Montagne noire, cœur écorché
Avec “La Dernière Reine“, Jean-Marc Rochette taille un roman graphique minéral et tragique, où la beauté brutale des sommets sert de décor à une histoire d’amour, de guerre et de corps brisés. Un ouvrage incandescent, sec comme un coup de vent, qui rappelle que la BD peut encore mordiller la jugulaire. Beau, dur, radical. Un livre qui ne tient pas la main -et c’est tant mieux.

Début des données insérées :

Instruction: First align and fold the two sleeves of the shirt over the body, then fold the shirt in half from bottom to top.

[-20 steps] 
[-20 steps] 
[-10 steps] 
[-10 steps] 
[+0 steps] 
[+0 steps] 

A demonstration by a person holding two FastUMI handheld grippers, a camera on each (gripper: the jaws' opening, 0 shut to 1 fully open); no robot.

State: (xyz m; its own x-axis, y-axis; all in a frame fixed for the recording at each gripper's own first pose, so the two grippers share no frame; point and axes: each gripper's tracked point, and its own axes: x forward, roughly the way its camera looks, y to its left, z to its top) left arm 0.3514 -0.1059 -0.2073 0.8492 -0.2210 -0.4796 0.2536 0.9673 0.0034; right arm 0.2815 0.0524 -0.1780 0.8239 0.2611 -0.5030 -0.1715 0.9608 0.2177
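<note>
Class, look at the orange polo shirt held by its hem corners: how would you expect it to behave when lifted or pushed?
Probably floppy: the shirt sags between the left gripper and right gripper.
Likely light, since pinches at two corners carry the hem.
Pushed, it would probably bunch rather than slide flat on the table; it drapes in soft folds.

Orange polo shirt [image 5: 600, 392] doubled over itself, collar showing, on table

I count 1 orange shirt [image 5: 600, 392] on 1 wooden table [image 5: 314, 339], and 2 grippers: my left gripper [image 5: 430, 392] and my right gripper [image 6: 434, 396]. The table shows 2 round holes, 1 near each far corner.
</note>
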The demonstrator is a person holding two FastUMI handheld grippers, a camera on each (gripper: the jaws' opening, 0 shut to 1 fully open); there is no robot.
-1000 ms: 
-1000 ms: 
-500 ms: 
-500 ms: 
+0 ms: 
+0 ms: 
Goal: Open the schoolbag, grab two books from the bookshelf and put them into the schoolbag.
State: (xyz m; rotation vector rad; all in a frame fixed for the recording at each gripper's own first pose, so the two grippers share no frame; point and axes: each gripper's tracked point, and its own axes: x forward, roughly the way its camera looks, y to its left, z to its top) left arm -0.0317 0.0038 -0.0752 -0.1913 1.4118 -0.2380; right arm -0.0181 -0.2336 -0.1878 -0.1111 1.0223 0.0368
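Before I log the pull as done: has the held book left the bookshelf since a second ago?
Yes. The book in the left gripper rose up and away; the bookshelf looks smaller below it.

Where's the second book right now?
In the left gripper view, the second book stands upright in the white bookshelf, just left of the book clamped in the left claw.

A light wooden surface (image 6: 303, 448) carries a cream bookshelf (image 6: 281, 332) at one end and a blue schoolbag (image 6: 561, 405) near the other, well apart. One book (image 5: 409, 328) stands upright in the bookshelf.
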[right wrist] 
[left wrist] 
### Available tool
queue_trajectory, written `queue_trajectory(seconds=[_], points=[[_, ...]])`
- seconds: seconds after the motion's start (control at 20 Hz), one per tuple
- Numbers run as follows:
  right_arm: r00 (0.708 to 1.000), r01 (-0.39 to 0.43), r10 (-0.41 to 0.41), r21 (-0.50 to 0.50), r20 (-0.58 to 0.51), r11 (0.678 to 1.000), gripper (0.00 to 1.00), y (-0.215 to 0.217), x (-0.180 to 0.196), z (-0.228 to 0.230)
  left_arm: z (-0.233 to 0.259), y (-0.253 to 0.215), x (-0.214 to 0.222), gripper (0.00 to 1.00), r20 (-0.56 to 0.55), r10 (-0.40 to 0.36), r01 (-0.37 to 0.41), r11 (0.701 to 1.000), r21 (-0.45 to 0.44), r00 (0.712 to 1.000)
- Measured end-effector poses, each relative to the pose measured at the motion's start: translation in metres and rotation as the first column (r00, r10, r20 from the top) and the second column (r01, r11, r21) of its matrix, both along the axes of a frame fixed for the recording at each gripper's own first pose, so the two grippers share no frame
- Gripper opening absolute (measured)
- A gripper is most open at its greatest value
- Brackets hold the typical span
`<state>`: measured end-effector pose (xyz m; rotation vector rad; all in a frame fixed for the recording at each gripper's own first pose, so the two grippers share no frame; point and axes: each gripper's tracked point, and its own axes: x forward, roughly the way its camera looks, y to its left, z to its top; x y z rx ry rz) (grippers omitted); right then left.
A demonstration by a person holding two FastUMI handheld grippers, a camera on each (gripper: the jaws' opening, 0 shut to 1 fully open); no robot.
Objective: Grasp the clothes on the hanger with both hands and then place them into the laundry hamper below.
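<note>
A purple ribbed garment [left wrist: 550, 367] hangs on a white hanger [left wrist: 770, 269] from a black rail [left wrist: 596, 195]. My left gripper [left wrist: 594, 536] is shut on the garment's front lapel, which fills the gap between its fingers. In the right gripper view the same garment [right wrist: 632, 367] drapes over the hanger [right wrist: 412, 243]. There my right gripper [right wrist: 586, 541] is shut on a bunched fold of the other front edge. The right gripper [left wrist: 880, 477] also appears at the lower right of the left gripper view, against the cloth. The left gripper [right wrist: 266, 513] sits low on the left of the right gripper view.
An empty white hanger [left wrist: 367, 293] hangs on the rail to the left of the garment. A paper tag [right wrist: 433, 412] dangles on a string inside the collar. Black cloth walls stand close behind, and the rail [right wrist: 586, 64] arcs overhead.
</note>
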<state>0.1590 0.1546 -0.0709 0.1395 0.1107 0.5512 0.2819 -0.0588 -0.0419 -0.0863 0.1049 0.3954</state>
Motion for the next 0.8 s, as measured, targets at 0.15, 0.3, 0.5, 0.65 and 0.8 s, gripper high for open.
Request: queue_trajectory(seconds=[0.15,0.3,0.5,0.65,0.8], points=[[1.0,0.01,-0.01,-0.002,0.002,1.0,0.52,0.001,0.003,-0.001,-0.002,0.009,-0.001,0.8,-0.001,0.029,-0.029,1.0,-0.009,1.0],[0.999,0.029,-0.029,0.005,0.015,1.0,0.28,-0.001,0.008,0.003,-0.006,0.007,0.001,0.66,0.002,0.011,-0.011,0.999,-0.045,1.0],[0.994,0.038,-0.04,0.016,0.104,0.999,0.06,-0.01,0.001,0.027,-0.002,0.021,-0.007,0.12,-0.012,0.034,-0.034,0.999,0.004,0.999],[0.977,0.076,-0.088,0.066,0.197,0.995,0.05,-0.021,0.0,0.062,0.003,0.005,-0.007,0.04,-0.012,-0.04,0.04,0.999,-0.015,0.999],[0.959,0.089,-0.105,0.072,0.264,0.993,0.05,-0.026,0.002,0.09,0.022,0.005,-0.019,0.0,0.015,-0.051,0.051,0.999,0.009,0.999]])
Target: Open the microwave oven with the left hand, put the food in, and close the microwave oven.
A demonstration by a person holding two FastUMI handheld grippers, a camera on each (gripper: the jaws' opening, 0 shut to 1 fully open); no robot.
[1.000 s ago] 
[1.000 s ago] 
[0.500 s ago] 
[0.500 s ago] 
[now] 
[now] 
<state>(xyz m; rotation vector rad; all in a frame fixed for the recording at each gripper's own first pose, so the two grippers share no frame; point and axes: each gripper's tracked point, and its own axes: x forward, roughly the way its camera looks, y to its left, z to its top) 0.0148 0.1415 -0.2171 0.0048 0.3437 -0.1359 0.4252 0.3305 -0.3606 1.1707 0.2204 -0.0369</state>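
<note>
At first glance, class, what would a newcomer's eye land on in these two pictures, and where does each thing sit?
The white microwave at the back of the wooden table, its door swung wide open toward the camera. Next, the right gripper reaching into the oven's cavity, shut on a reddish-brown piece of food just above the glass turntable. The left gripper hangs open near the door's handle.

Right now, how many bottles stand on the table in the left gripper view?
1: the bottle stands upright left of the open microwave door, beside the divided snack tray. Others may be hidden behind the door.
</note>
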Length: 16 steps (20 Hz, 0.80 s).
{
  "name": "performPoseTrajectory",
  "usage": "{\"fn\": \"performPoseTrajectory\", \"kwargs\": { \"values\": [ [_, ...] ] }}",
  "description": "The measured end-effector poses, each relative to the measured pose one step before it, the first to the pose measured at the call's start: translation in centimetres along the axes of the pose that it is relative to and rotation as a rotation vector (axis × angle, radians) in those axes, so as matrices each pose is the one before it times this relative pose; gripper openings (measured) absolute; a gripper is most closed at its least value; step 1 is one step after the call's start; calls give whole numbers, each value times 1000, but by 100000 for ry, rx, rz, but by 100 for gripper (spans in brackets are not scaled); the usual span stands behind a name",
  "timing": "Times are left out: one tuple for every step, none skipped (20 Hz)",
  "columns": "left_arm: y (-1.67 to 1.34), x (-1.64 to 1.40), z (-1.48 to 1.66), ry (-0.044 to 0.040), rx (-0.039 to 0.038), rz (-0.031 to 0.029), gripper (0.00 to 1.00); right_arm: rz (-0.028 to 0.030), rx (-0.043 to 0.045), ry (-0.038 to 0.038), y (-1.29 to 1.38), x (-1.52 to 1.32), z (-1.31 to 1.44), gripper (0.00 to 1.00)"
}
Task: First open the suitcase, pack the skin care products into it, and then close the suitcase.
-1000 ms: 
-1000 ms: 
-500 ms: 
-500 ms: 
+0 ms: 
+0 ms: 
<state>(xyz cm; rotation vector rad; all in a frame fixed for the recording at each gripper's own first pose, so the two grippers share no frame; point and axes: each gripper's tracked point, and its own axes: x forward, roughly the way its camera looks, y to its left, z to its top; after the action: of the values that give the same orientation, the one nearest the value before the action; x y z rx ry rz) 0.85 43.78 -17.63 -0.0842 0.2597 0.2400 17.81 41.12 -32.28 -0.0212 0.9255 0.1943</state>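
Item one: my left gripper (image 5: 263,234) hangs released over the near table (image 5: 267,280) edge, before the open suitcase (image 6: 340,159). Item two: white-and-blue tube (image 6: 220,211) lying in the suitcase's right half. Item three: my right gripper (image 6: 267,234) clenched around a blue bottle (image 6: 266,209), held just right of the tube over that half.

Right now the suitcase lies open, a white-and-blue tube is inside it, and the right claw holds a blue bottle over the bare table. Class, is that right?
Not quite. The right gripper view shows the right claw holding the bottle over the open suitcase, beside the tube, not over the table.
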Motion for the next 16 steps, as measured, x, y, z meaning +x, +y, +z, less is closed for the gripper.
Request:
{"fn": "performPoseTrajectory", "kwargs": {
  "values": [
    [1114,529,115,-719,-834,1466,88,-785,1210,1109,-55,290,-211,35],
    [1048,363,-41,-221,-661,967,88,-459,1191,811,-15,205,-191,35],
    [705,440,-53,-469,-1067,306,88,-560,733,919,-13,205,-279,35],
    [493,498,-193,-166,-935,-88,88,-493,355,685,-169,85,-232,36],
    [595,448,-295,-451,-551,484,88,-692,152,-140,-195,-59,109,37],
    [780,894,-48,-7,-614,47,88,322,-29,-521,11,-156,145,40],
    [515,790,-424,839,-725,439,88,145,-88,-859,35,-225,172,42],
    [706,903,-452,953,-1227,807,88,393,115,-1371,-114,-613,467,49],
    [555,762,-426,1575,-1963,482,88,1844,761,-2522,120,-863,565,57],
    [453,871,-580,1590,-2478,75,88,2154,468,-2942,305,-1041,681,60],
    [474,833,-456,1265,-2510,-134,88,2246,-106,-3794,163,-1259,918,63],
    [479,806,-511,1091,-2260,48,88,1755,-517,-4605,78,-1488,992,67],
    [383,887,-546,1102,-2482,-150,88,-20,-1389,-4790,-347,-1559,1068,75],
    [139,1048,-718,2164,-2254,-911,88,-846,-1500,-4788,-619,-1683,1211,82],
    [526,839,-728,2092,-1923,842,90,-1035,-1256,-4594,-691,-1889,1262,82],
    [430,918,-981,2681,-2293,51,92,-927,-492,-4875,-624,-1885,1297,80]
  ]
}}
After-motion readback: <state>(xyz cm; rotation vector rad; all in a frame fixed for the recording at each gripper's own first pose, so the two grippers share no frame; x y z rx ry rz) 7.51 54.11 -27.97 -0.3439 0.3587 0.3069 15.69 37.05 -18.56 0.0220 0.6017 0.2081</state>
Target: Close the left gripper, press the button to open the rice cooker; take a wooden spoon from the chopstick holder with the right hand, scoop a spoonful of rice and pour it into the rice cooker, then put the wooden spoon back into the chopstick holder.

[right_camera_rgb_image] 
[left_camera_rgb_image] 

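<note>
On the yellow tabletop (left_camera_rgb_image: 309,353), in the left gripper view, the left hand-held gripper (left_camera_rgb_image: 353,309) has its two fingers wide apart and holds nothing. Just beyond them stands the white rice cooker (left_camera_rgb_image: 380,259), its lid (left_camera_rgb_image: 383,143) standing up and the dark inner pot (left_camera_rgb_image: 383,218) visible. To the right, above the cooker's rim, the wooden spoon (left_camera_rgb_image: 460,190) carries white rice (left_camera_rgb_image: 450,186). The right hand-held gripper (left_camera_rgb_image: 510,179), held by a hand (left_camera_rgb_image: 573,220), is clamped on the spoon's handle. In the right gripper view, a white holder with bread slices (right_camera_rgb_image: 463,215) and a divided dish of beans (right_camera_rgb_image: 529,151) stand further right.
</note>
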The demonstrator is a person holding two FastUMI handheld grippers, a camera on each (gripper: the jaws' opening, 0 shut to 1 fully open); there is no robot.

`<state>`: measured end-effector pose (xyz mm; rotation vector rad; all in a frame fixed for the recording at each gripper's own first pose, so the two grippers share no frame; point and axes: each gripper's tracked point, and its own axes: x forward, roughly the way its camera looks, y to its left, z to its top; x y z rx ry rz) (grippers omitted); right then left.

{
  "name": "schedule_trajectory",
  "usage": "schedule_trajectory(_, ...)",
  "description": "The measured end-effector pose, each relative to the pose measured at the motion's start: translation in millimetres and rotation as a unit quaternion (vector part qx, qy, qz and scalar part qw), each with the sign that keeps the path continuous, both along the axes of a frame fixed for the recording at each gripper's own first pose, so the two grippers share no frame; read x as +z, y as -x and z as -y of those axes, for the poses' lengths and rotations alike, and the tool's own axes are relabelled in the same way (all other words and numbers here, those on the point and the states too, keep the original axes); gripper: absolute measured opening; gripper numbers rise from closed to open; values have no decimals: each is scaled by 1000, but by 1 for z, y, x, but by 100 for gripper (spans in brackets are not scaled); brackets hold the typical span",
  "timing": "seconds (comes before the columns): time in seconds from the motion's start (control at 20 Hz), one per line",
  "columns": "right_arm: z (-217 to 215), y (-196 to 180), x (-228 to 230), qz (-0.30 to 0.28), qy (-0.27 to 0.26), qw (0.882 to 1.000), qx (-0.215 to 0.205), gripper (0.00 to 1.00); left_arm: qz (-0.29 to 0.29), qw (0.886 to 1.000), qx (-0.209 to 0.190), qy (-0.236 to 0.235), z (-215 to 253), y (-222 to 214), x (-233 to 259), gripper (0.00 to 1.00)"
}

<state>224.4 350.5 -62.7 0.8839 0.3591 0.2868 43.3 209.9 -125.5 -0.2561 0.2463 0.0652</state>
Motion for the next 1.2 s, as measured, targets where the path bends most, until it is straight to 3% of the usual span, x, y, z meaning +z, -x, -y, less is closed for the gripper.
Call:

Il y a chez Jean-Marc Rochette une manière unique de dessiner le monde comme si chaque ligne pouvait s’effondrer d’un simple geste, et “La Dernière Reine” en est l’exemple le plus vif, le plus douloureux, peut-être le plus beau. Cette tragédie de montagne, où la roche parle plus fort que les hommes, avance comme un orage en altitude : lent, lourd, inévitable.

Ce n’est pas une histoire de randonnée ni une carte postale alpestre, c’est un drame charnel, sculpté dans la neige et le sang, où les corps mutilés deviennent des paysages et les paysages des cicatrices. Rochette filme – car c’est bien de cinéma sur papier qu’il s’agit – la brutalité du siècle, la guerre qui broie, l’amour qui tente de survivre, la nature qui observe, indifférente et souveraine. Les visages sont taillés comme des lames, les ombres mordent, les blancs aveuglent, et au milieu de cette tempête graphique deux êtres tentent de se tenir debout, coûte que coûte, face au règne humain qui meurt et à la reine animale qui disparaît. C’est une BD qui sent le froid, la peau, la poudre, la pierre ; une BD qui refuse la consolation et cherche la vérité dans le choc, dans le silence, dans la rugosité. Un livre qui respire où ça fait mal, là où on aime aller.